> _TASK STATEMENT_:
Below are entries. Reproduce exactly the lines between the line holding "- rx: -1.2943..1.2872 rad" and the line holding "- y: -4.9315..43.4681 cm", inclusive, and only those.

Stored data entries
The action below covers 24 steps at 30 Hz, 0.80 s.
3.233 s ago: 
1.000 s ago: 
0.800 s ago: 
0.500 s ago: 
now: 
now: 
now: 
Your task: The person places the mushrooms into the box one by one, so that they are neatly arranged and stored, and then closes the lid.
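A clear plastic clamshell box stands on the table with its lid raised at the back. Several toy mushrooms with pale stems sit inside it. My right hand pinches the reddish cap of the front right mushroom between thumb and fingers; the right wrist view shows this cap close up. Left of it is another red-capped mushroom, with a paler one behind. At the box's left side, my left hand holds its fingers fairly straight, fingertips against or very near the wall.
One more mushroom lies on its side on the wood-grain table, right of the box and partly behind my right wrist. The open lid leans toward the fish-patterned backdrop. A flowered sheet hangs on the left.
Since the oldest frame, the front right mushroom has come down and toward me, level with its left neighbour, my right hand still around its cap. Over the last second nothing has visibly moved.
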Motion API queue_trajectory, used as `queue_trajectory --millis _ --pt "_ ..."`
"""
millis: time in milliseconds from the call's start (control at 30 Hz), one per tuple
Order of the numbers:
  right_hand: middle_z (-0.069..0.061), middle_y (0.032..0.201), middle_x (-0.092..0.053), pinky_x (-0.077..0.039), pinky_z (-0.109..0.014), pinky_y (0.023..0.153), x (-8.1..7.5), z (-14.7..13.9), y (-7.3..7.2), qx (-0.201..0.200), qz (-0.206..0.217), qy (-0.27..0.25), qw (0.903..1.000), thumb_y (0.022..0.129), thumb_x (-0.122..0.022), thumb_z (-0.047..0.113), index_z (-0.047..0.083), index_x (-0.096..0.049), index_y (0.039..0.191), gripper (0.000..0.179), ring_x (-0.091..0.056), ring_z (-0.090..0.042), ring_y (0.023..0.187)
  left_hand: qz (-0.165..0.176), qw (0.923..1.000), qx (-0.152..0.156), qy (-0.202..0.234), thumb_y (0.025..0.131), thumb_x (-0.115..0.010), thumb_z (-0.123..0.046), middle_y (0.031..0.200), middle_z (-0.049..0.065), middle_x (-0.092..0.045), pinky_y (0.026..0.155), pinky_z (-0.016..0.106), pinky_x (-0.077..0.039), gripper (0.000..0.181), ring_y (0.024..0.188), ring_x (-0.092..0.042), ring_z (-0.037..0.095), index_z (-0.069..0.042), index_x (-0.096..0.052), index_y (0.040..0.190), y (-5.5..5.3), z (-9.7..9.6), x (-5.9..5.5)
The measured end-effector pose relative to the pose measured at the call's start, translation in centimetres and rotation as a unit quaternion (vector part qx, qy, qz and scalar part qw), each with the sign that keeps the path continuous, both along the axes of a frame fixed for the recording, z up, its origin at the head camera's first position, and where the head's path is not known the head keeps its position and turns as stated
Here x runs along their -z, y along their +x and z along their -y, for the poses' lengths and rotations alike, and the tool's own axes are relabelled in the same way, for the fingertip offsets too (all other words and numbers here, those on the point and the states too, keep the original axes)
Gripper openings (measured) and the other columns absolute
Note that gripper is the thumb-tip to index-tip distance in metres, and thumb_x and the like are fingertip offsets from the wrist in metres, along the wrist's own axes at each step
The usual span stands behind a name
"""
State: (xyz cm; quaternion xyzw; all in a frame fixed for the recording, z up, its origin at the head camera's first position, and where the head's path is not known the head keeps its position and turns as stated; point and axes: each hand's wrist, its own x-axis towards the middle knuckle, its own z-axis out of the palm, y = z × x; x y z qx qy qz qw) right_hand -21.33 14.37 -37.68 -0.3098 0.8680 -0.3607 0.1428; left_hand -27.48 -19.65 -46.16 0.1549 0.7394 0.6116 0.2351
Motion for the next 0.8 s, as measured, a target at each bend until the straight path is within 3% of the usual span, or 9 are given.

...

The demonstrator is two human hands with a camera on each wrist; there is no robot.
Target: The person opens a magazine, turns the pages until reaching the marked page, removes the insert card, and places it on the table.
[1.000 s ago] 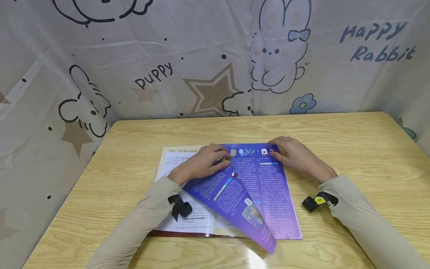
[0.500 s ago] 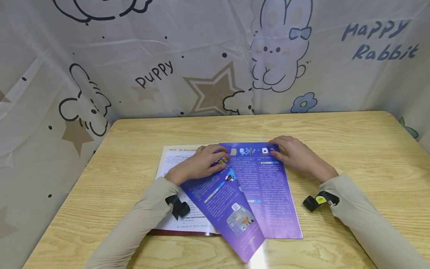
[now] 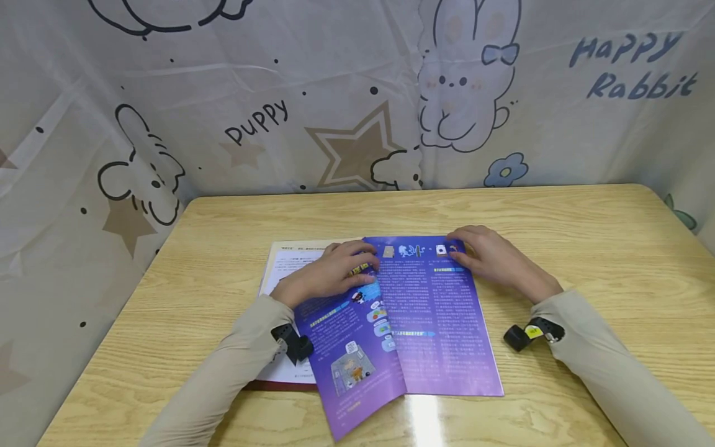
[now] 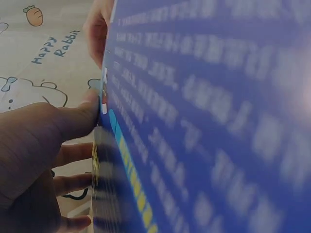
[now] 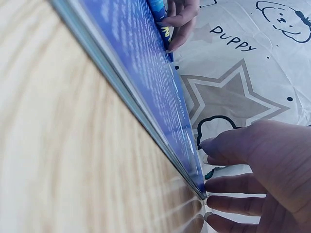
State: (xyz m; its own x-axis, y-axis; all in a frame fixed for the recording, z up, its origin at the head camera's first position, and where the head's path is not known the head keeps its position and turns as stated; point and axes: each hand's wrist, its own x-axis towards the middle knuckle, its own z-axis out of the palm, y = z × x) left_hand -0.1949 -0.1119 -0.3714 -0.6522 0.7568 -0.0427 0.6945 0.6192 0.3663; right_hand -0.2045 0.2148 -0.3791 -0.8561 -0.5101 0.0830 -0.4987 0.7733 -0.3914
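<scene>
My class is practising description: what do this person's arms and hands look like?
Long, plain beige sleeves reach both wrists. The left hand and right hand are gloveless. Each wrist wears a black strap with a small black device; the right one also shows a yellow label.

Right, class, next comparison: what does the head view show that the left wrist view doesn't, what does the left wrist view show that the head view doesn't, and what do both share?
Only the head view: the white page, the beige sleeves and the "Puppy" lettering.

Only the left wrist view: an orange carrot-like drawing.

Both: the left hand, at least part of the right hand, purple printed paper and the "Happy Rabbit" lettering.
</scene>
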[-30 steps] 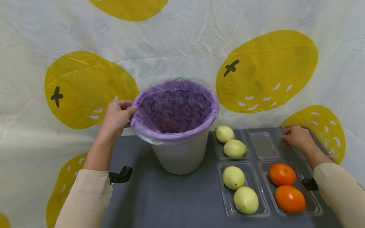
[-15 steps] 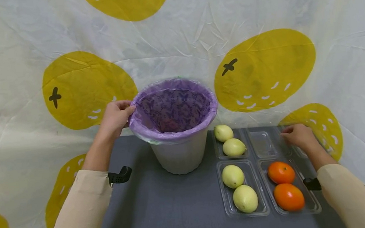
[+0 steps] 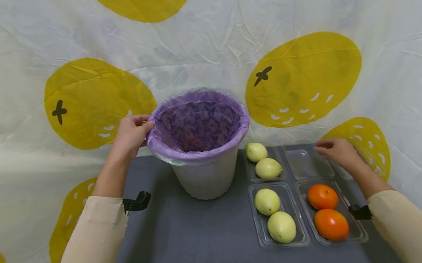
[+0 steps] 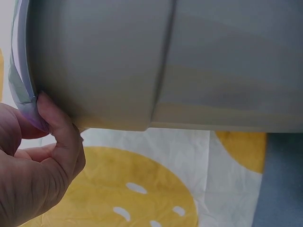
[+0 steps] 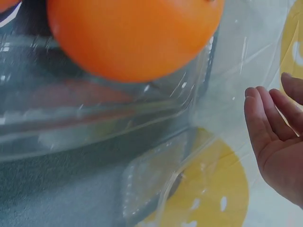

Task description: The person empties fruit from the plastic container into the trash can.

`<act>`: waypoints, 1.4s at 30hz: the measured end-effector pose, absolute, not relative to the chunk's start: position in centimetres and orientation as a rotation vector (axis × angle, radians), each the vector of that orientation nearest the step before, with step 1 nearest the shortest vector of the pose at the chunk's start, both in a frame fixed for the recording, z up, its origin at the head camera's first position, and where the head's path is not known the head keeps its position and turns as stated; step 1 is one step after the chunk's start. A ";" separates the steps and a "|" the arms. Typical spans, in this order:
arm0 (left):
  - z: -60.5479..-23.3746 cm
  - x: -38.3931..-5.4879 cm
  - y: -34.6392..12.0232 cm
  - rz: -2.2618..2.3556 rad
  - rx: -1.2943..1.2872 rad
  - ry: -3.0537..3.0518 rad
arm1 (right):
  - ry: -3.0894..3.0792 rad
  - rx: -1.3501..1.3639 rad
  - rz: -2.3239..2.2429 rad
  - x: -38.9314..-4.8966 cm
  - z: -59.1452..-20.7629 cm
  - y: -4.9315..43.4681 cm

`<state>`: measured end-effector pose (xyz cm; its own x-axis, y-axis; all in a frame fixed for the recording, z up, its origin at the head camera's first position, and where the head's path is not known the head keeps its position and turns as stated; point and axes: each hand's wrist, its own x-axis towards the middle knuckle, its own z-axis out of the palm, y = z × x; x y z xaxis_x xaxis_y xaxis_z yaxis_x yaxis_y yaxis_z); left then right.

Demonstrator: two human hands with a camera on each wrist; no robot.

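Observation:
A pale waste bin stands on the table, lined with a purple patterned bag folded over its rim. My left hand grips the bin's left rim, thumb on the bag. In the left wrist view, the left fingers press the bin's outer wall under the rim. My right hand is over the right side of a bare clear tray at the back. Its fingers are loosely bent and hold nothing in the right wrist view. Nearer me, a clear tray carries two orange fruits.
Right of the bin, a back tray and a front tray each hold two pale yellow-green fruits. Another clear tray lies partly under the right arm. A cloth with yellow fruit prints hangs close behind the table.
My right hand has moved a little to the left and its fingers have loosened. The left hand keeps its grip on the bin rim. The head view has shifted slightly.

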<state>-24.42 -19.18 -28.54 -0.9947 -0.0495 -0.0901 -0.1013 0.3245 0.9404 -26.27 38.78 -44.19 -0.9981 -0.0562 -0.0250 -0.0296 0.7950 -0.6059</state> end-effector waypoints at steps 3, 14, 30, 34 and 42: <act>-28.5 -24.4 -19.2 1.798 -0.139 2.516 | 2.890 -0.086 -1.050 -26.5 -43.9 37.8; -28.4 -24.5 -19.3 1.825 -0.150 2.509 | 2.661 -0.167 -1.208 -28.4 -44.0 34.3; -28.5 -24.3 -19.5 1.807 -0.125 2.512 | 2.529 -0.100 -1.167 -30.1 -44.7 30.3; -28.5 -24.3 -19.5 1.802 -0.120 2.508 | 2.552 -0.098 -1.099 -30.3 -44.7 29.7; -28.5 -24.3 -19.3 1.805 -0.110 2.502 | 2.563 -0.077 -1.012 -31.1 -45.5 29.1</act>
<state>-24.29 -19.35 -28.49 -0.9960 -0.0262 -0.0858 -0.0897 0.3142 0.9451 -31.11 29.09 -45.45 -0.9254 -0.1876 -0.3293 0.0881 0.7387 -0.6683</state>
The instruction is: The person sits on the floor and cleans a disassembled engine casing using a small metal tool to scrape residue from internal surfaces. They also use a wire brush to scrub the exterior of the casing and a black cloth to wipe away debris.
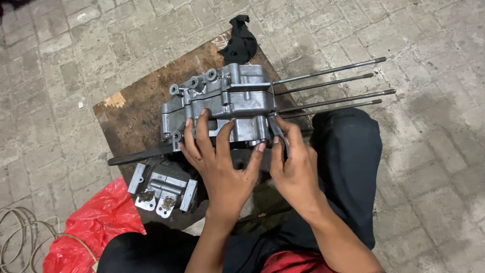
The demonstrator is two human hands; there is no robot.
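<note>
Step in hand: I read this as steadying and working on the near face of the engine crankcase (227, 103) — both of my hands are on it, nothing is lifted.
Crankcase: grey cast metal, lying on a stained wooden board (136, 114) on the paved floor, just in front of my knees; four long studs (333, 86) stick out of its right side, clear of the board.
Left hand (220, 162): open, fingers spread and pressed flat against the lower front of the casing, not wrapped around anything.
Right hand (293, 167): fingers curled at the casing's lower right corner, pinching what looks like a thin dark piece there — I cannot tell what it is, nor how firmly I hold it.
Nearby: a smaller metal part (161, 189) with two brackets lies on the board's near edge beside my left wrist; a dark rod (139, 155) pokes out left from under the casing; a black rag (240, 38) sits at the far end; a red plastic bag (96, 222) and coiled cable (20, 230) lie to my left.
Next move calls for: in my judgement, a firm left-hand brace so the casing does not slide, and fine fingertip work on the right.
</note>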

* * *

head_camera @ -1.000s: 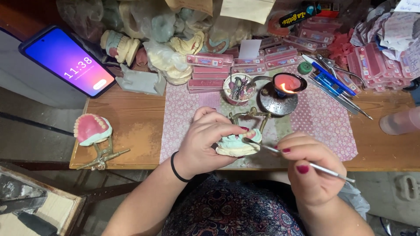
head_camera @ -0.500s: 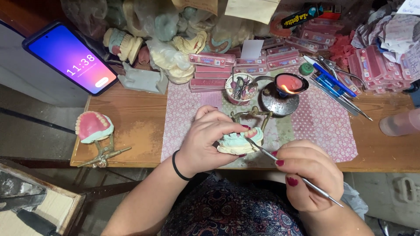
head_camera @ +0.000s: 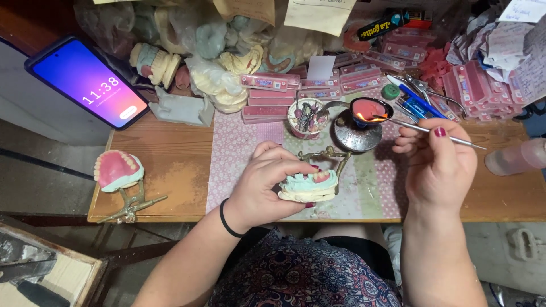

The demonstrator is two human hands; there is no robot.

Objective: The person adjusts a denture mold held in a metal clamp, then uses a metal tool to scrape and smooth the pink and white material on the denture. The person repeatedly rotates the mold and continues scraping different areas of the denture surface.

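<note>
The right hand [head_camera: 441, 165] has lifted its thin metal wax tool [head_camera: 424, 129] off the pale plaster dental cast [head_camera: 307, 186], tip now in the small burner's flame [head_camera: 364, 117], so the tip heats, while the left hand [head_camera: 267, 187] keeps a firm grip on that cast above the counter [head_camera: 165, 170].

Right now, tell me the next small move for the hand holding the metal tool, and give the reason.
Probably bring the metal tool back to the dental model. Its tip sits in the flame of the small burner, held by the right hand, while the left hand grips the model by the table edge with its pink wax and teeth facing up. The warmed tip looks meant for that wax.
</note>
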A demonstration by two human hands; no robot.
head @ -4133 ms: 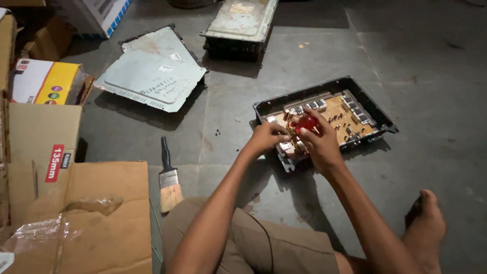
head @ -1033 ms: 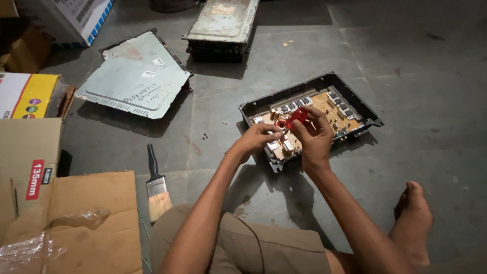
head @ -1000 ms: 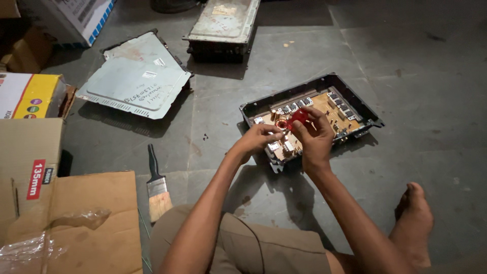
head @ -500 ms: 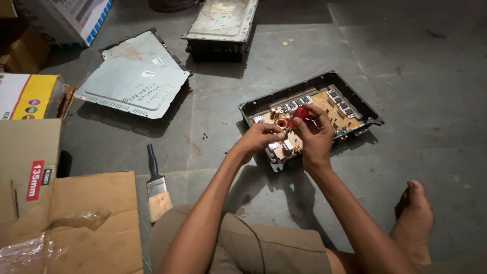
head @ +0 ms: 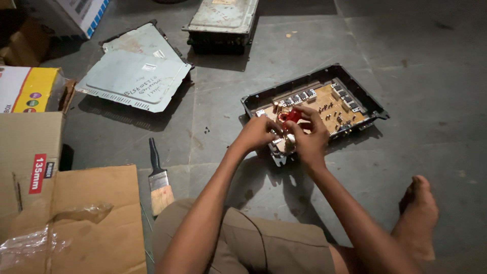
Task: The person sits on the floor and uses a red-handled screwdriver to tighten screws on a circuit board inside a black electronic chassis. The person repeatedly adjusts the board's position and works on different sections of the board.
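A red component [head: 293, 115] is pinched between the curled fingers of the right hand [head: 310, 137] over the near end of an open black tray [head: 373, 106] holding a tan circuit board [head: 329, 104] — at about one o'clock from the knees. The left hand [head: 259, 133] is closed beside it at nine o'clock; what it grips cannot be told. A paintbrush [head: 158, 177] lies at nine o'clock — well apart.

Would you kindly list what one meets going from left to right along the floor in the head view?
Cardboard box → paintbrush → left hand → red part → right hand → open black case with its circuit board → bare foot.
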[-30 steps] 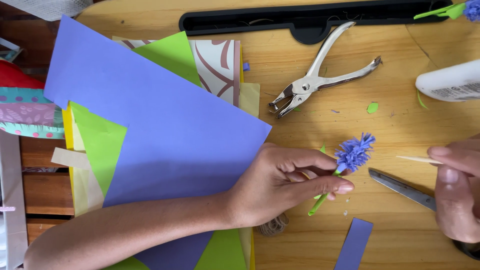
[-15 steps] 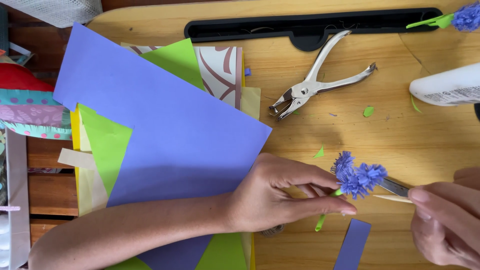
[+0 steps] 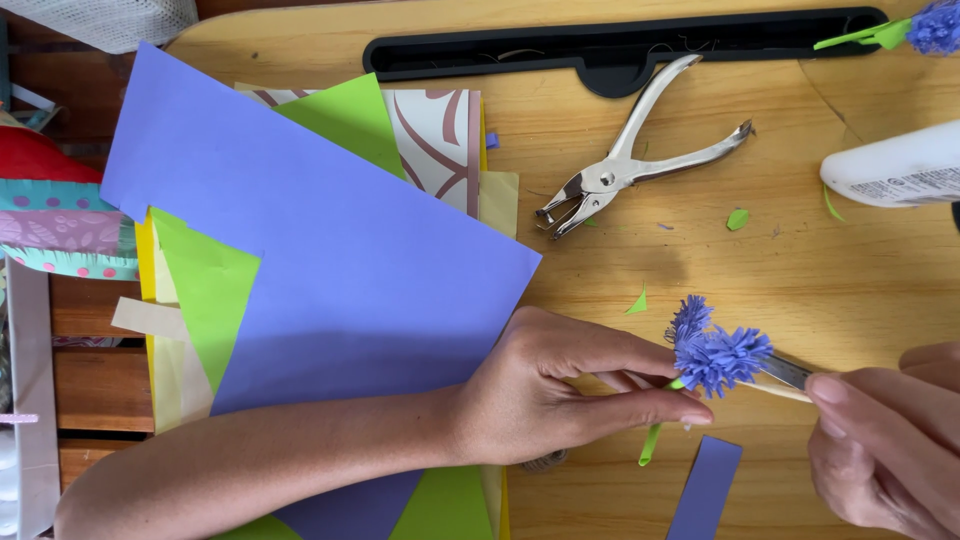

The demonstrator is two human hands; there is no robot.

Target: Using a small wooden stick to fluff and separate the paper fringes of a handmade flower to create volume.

> _ANSWER BOX_:
  - rx: -1.2943..1.2872 rad
  - ry: -3.0537..3.0518 rad
arm1 (right):
  - ry: -3.0894..3.0792 rad
  - rx: -1.3501..1.3639 rad
  - rz: -2.3239..2.2429 rad
  - x: -38.9314..-4.8966 cm
  - z: -59.1452..-20.7629 cm
  - y: -4.9315..43.4681 cm

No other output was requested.